* AIM OF THE EXERCISE
Reproduce the records below; each should match the original exactly.

[Dataset excerpts]
++++++++++++++++++++
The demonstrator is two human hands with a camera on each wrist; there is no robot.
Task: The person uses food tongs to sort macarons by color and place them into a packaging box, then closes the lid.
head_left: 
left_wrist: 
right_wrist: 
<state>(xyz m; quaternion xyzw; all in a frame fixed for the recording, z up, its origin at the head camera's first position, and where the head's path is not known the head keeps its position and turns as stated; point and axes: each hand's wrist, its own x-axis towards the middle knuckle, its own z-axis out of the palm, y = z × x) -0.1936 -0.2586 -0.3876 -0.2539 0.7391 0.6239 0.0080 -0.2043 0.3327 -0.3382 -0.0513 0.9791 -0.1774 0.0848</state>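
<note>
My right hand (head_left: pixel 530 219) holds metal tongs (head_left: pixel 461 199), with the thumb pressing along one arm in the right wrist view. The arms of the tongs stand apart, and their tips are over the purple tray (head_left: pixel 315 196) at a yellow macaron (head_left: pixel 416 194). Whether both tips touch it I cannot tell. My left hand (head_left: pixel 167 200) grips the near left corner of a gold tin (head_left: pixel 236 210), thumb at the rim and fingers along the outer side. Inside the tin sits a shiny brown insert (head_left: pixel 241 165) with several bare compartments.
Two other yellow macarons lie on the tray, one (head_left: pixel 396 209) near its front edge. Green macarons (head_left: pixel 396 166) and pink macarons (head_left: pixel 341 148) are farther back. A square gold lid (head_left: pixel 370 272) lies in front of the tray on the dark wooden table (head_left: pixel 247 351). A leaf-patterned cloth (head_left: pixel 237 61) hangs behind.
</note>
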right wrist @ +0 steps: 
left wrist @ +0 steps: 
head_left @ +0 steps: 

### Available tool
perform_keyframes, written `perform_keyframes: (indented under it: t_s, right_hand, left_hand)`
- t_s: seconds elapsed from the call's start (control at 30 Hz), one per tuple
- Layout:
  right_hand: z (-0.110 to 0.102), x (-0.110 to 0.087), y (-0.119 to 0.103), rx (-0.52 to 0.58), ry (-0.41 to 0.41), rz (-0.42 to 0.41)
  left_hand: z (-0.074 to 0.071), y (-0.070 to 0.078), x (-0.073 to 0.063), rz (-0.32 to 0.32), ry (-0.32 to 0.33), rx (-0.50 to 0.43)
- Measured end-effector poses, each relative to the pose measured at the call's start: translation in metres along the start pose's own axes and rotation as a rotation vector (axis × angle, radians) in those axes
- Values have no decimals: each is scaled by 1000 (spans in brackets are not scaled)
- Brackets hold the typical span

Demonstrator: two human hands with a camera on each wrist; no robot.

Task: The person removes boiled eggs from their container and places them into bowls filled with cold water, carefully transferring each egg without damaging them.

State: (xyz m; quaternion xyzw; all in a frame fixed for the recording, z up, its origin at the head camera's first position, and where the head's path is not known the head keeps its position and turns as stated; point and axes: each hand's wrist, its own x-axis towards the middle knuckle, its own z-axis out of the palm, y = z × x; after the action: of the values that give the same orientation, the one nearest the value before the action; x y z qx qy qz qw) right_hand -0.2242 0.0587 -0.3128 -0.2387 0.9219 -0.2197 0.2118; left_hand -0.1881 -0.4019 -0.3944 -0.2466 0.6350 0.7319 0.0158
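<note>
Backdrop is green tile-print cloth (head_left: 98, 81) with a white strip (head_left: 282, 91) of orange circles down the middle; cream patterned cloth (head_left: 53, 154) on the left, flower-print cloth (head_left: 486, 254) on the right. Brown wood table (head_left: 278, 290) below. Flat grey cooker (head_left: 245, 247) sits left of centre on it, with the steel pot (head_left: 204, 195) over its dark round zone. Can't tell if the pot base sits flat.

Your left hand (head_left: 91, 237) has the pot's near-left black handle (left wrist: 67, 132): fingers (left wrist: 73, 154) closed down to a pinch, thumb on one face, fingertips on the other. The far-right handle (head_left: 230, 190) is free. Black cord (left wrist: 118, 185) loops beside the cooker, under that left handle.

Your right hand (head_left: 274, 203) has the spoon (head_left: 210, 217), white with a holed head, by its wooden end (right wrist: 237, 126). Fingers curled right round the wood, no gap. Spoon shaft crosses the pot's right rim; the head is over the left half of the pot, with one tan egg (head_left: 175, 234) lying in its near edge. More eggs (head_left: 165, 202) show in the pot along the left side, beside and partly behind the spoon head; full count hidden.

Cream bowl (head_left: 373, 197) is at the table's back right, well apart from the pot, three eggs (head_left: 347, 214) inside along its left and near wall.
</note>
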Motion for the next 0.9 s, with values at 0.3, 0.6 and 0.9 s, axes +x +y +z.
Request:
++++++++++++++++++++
* REPLY TO THE EXERCISE
The demonstrator is two human hands with a camera on each wrist; there is no robot.
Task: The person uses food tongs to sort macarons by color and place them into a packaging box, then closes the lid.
head_left: 
left_wrist: 
right_wrist: 
<state>(xyz m; quaternion xyzw; all in a frame fixed for the recording, z up, its origin at the head camera's first position, and where the head's path is not known the head keeps its position and turns as stated; point and axes: each hand's wrist, its own x-axis towards the middle knuckle, its own z-axis out of the palm, y = z × x) -0.1936 -0.2586 -0.3876 -0.2539 0.7391 0.6239 0.0080 -0.2043 0.3327 -0.3382 -0.0513 0.9791 -0.1774 0.0848</state>
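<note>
My right hand (head_left: pixel 530 219) holds metal tongs (head_left: pixel 461 199), with the thumb pressing along one arm in the right wrist view. The arms of the tongs stand apart, and their tips are over the purple tray (head_left: pixel 315 196) at a yellow macaron (head_left: pixel 416 194). Whether both tips touch it I cannot tell. My left hand (head_left: pixel 167 200) grips the near left corner of a gold tin (head_left: pixel 236 210), thumb at the rim and fingers along the outer side. Inside the tin sits a shiny brown insert (head_left: pixel 241 165) with several bare compartments.
Two other yellow macarons lie on the tray, one (head_left: pixel 396 209) near its front edge. Green macarons (head_left: pixel 396 166) and pink macarons (head_left: pixel 341 148) are farther back. A square gold lid (head_left: pixel 370 272) lies in front of the tray on the dark wooden table (head_left: pixel 247 351). A leaf-patterned cloth (head_left: pixel 237 61) hangs behind.
</note>
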right wrist @ +0 steps: 
left wrist @ +0 steps: 
head_left @ +0 steps: 

### Available tool
perform_keyframes, written `perform_keyframes: (indented under it: t_s, right_hand, left_hand)`
- t_s: seconds elapsed from the call's start (control at 30 Hz), one per tuple
- Layout:
  right_hand: z (-0.110 to 0.102), x (-0.110 to 0.087), y (-0.119 to 0.103), rx (-0.52 to 0.58), ry (-0.41 to 0.41), rz (-0.42 to 0.41)
  left_hand: z (-0.074 to 0.071), y (-0.070 to 0.078), x (-0.073 to 0.063), rz (-0.32 to 0.32), ry (-0.32 to 0.33), rx (-0.50 to 0.43)
- Measured end-effector poses, each relative to the pose measured at the call's start: translation in metres along the start pose's own axes and rotation as a rotation vector (axis × angle, radians) in those axes
- Values have no decimals: each is scaled by 1000 (spans in brackets are not scaled)
- Brackets hold the typical span

Demonstrator: two human hands with a camera on each wrist; no robot.

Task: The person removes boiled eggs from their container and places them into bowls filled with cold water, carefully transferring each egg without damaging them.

State: (xyz m; quaternion xyzw; all in a frame fixed for the recording, z up, its origin at the head camera's first position, and where the head's path is not known the head keeps its position and turns as stated; point and axes: each hand's wrist, its own x-axis towards the middle knuckle, its own z-axis out of the palm, y = z × x; after the action: of the values that give the same orientation, the one nearest the value before the action; x y z qx qy qz qw) right_hand -0.2242 0.0587 -0.3128 -0.2387 0.9219 -0.2197 0.2118; left_hand -0.1881 -0.4019 -0.3944 -0.2466 0.6350 0.7319 0.0158
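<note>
Backdrop is green tile-print cloth (head_left: 98, 81) with a white strip (head_left: 282, 91) of orange circles down the middle; cream patterned cloth (head_left: 53, 154) on the left, flower-print cloth (head_left: 486, 254) on the right. Brown wood table (head_left: 278, 290) below. Flat grey cooker (head_left: 245, 247) sits left of centre on it, with the steel pot (head_left: 204, 195) over its dark round zone. Can't tell if the pot base sits flat.

Your left hand (head_left: 91, 237) has the pot's near-left black handle (left wrist: 67, 132): fingers (left wrist: 73, 154) closed down to a pinch, thumb on one face, fingertips on the other. The far-right handle (head_left: 230, 190) is free. Black cord (left wrist: 118, 185) loops beside the cooker, under that left handle.

Your right hand (head_left: 274, 203) has the spoon (head_left: 210, 217), white with a holed head, by its wooden end (right wrist: 237, 126). Fingers curled right round the wood, no gap. Spoon shaft crosses the pot's right rim; the head is over the left half of the pot, with one tan egg (head_left: 175, 234) lying in its near edge. More eggs (head_left: 165, 202) show in the pot along the left side, beside and partly behind the spoon head; full count hidden.

Cream bowl (head_left: 373, 197) is at the table's back right, well apart from the pot, three eggs (head_left: 347, 214) inside along its left and near wall.
</note>
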Motion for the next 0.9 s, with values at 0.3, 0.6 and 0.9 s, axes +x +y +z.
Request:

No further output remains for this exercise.